A video purportedly showing Mohammadi, 53, without the mandatory veil, standing on a car with a microphone and chanting “Long Live Iran” in front of a crowd, has gone viral on social media.

Ardakani said Mohammadi was beaten before her arrest.

Reporters Without Borders said four journalists and other participants were also arrested at the memorial for human rights lawyer Alikordi, who was found dead in his office on December 5.

Authorities gave the cause of his death as a heart attack, but rights groups have called for an investigation into his death.

The US-based Human Rights Activists News Agency said the crowd also chanted “death to the dictator,” a reference to Supreme Leader Ayatollah Ali Khamenei, as well as: “We fight, we die, we accept no humiliation.”

Mohammadi, who received the 2023 Nobel Peace Prize, has spent more than 10 years of her life in prison, most recently from November 2021 when she was charged with “propaganda against the state,” “acting against national security,” and membership of “illegal organizations.”

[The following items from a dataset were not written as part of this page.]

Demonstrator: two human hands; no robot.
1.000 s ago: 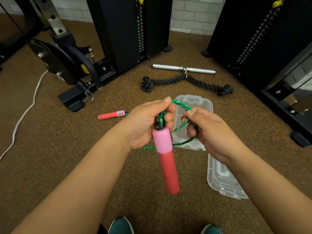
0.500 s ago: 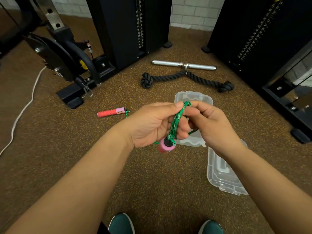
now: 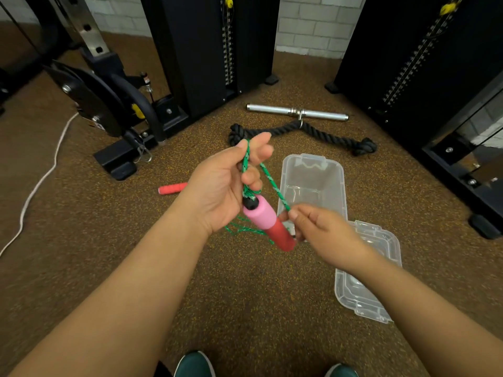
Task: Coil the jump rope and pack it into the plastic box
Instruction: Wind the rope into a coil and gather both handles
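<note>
My left hand (image 3: 223, 186) grips loops of the green jump rope (image 3: 273, 185) above the floor, with one pink-and-red handle (image 3: 268, 223) hanging from it at a slant. A taut strand runs down from that hand to my right hand (image 3: 319, 227), which pinches it between thumb and fingers. The rope's other red handle (image 3: 172, 188) lies on the floor to the left, partly hidden behind my left hand. The clear plastic box (image 3: 313, 161) sits open on the floor just beyond my hands. Its clear lid (image 3: 366, 297) lies to the right, under my right forearm.
A black knotted rope attachment (image 3: 334, 137) and a steel bar (image 3: 296, 112) lie behind the box. Black weight-stack machines (image 3: 212, 50) stand at the back and right. A machine base (image 3: 119, 148) and a white cord (image 3: 35, 186) are on the left. My shoes (image 3: 194, 364) show at the bottom.
My hands have moved apart: the left rose toward the far side, the right dropped back to the right, drawing a strand taut. The handle swung out and now hangs slanted.
</note>
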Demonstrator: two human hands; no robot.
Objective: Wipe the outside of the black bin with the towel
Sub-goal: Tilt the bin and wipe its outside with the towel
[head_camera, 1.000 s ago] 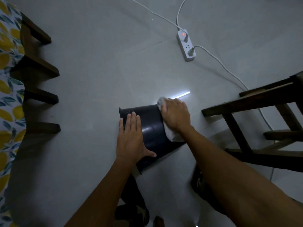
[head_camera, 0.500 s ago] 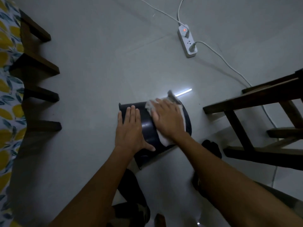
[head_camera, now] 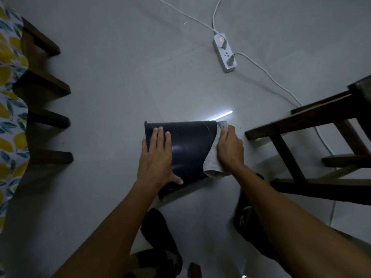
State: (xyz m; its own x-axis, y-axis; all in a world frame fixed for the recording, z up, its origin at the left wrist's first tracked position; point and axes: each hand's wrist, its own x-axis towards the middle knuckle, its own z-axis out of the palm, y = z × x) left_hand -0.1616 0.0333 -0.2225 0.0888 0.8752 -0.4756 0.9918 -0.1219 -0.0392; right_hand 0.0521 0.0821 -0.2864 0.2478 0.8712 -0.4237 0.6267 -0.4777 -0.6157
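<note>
One bin, black, on its side on the floor, mid-frame just ahead of the person's knees. Towel now draped down the bin's right edge; half a second ago it sat up on top of the wall, so the stroke has run rightward and off toward the side. Right hand curled over the towel, fingers bent, pressing it on the bin's right flank. Left hand flat and spread, palm on the left part of the wall, gripping nothing, just pinning the bin; it has barely moved. Top band looks glossy, likely covered. Judgement: wipe is mid-way, underside and far side still to do, bin probably needs a roll next. Wooden chair just right of the right hand. Power strip with cables well beyond, clear of the work.
</note>
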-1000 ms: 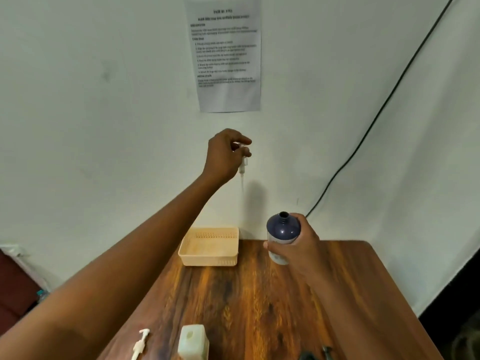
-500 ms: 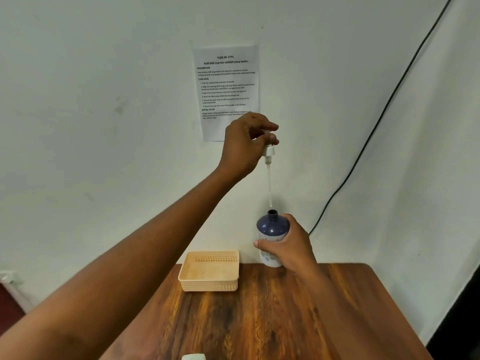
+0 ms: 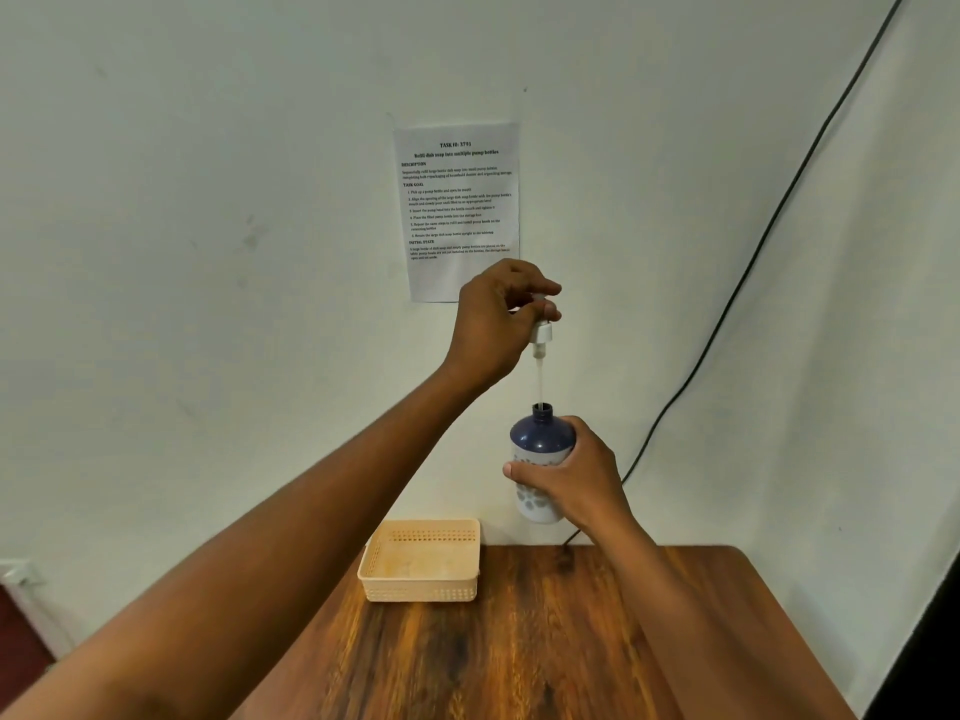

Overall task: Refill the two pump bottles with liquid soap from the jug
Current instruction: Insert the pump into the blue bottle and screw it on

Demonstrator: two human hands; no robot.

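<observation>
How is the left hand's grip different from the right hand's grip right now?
The left hand pinches the white pump head with its fingertips, while the right hand wraps round the blue-topped bottle. The left hand is higher, the right hand lower. Both are held above the table, lined up so the pump tube meets the bottle's mouth.

White wall (image 3: pixel 208 252), taped paper notice (image 3: pixel 460 210), black cable (image 3: pixel 753 262), wooden table (image 3: pixel 545 641)
</observation>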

This year’s Nobel Peace Prize winner, the Venezuelan opposition leader Maria Corina Machado, said on Saturday that the opposition’s campaign in Venezuela was akin to that taking place in Iran.

“In Oslo this week, the world honored the power of conscience. I said to the ‘citizens of the world’ that our struggle is a long march toward freedom. That march is not Venezuelan alone. It is Iranian, it is universal,” she said on X on Saturday.